Iğdır'da göreve giderken servis minibüsü havaya uçurularak 13 kahraman polisimizin, bölücü hainler tarafından şehit edilmesi ile ilgili sorular hâlâ yanıt bulmadı. Zaten, yanıt geleceğini de tahmin etmiyorum.

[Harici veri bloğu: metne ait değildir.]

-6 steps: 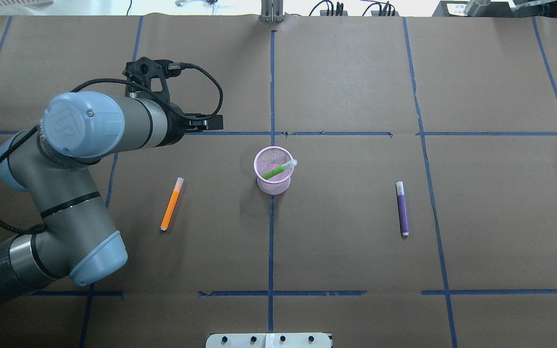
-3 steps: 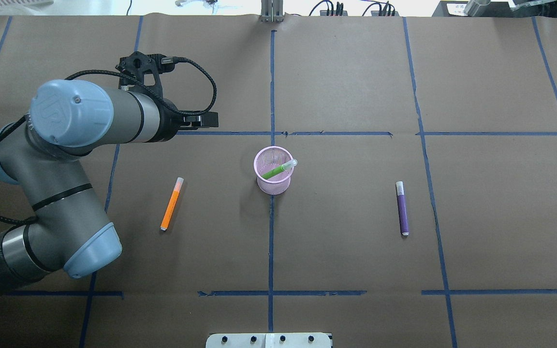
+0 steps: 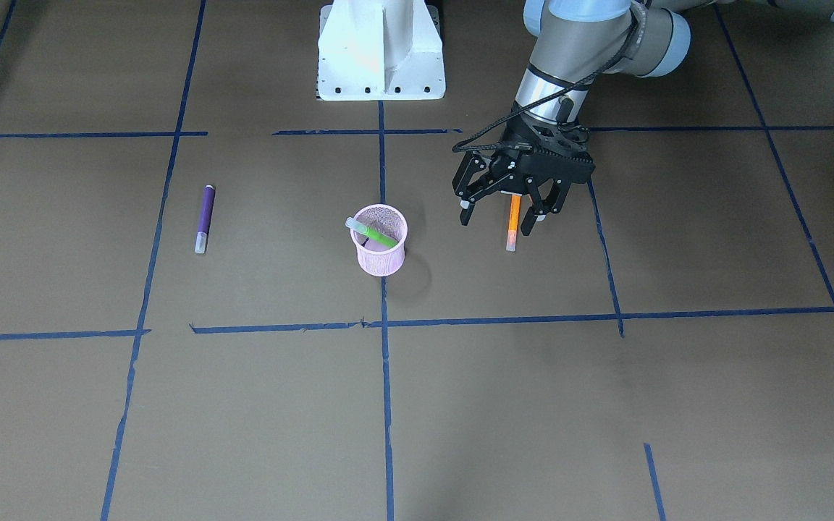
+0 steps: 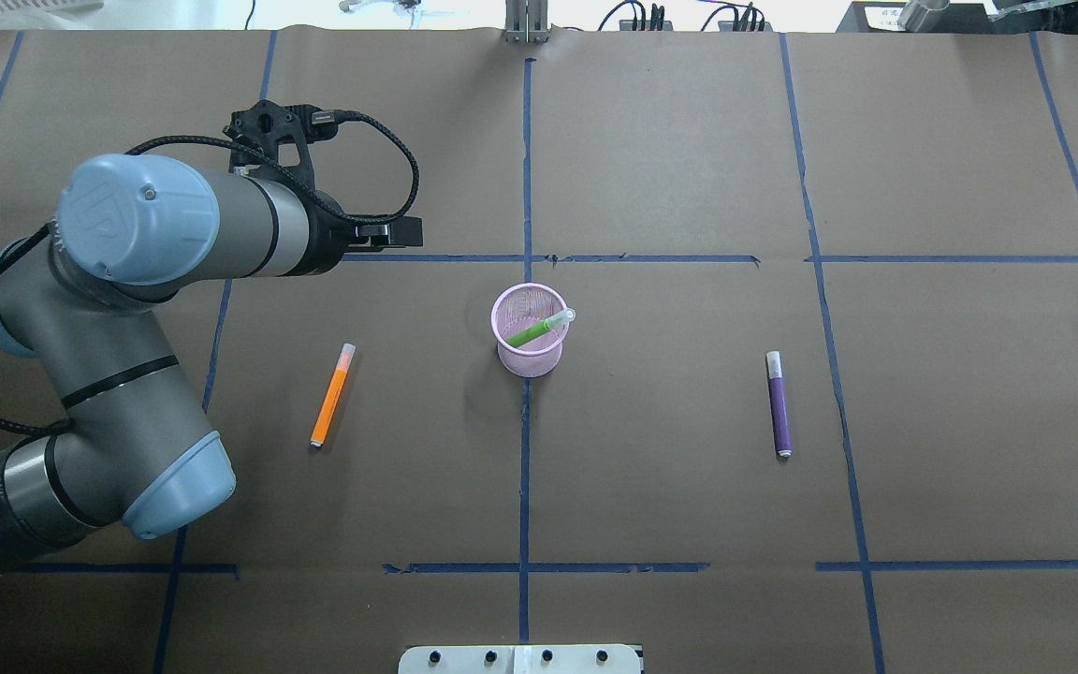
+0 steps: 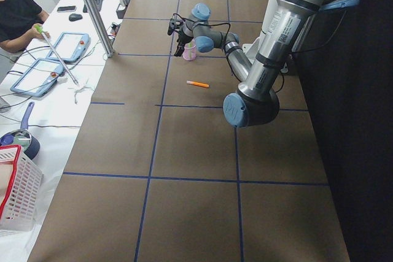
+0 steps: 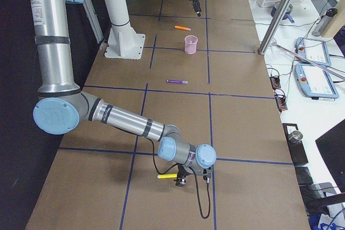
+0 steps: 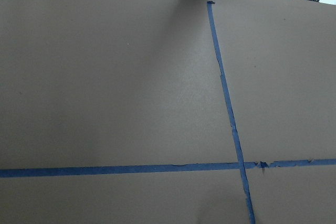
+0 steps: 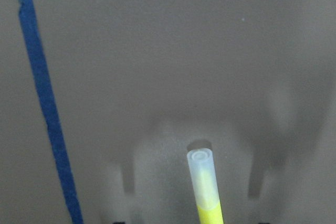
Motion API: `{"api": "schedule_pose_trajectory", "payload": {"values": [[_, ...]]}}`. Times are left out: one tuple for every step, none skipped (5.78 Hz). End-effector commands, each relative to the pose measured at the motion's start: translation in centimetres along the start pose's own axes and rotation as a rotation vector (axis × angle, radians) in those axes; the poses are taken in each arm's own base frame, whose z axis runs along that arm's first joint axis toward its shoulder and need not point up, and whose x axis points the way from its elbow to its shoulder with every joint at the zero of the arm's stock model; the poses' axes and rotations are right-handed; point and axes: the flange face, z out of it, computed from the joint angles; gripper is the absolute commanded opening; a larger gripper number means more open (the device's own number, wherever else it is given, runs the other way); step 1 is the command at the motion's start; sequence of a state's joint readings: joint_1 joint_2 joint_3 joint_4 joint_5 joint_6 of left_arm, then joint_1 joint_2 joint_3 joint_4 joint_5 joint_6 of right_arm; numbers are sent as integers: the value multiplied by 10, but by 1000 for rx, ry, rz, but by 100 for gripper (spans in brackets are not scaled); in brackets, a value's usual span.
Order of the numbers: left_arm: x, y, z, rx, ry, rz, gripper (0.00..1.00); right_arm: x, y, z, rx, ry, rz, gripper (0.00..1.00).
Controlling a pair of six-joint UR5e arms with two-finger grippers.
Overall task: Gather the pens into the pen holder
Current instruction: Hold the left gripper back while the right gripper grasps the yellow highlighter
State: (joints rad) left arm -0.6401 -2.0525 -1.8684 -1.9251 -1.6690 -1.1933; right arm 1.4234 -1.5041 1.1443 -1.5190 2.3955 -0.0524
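Observation:
The pink mesh pen holder (image 3: 381,250) (image 4: 530,358) stands mid-table with a green pen (image 3: 373,234) (image 4: 539,330) leaning inside it. An orange pen (image 3: 512,230) (image 4: 331,395) lies on the robot's left side, and a purple pen (image 3: 204,217) (image 4: 779,407) on its right. My left gripper (image 3: 499,219) is open and empty, raised above the table near the orange pen. My right gripper (image 6: 180,181) is low at the table's far right end beside a yellow pen (image 6: 166,176) (image 8: 206,192). I cannot tell whether it is open or shut.
The white robot base (image 3: 381,51) stands at the table's robot side. Blue tape lines (image 4: 525,449) grid the brown table cover. An operators' desk with tablets (image 5: 43,69) and a white basket (image 5: 15,194) lie beyond the far edge.
My left arm drew back to the left, away from the pen holder, then stood still. The pens and the holder have not moved.

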Motion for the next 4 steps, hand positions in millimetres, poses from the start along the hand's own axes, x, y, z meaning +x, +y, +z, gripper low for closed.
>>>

Kahpe saldırının hemen ardından kaleme aldığım yazıda bazı soruları da eksik bıraktım. Biraz daha veri gelmesini bekledim. Yıllarını televizyon haberciliğine vermiş bir gazeteciyim. Olay yerinden gelen ilk görüntüler çok önemlidir. Haberin sıcaklığı ile çoğu zaman önemli detaylar gözden kaçar. Iğdır'dan acı haber geldiği gün de internet medyasına düşen ilk görüntüleri seyrettim. Yetkililer, polis minibüsünün yola döşenen 1 ton bomba ile uzaktan kumanda ile patlatıldığını söylüyorlardı. İlk gelen görüntüler çok uzaktandı ve çoğu amatörce çekilmişti. Tam bir fikir vermiyordu. Dün daha çok görüntüye ulaştım. Defalarca seyrettim. Söz konusu 1 ton bombaydı. Yolda çok ağır tahribat yapması gerekirdi. Minibüsten çok az kalan bir iskelet yolun karşısına fırlamış ama yolda hasar yok. Yola döşendiği ileri sürülen 1 ton bomba hiç mi hasar yapmaz?.. Neredeyse, son zamanlarda bu işin uzmanı olduk!.. Dağlıca'daki kahpe saldırıda yola döşenen 400 kilo patlayıcının sonucu yol çöküyor tank içine batıyor. Yol darmadağın. Iğdır'dakinde ise gariplik var. Yol hasarsız. Asfalt yolda patlama çukuru yok... Yine de ihtiyatlı olup yanılma payı koyalım; eğer patlama çukuru yoksa iş başka ve çok daha vahim demektir. İşin uzmanları, 1 ton patlayıcın patlatılması ile oluşacak çukurun derinliğinin en az 1, genişliğinin ise 2 metre olması gerektiğini söylüyor. "Değilse, bu yola yerleştirilmiş patlayıcı değil, şehitleri taşıyan minibüsün altına önceden yerleştirilmiş bombadır" değerlendirmesi yapıyorlar.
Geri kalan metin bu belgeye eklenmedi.